QAMISHLI: Kurdish forces in northeastern Syria have pullout their several positions along the vast border with Turkey.
Russian forces have started patrols along the flashpoint frontier, filling part of the vacuum left by a US troop withdrawal that effectively returned a third of the country to the Moscow-backed government of President Bashar al-Assad.
An AFP correspondent saw a Russian patrol set off from the town of Qamishli westwards along the Turkish border flying the country s flags, accompanied by Kurdish security forces.
The deal signed in the Black Sea resort by Syria’s two main foreign brokers gives Kurdish forces until Tuesday to withdraw to a line 30 kilometres from the border.
On Thursday, the Syrian Observatory for Human Rights reported that the Kurdish-led Syrian Democratic Forces (SDF) had pulled out of some areas at the eastern end of the border.
The SDF withdrawal from that area came after Turkey and its Syrian proxies launched their deadly cross-border offensive on 9th October.
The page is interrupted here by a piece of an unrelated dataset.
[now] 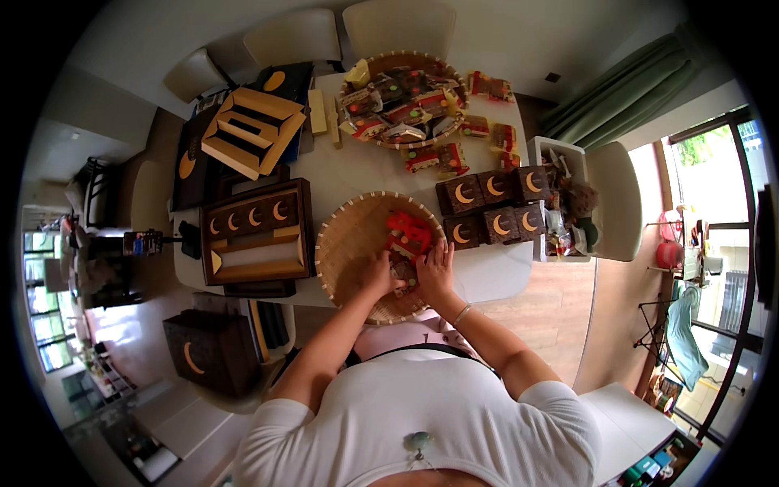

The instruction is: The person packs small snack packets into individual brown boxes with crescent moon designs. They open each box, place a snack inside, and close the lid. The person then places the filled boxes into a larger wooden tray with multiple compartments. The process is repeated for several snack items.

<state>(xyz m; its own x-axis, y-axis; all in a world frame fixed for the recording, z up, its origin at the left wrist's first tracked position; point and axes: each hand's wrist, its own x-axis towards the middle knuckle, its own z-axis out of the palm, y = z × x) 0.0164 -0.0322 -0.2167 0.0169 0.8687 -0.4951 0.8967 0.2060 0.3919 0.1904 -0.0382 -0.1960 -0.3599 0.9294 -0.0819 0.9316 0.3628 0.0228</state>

Turkish President Recep Tayyip Erdogan, who is embattled on the domestic political front, hopes to use the pocket to resettle at least half of the 3.6 million Syrian refugees his country hosts.
Under the Sochi deal, the area will remain under the full control of Turkey, unlike the rest of the projected buffer zone which will eventually be jointly patrolled by Turkey and Russia.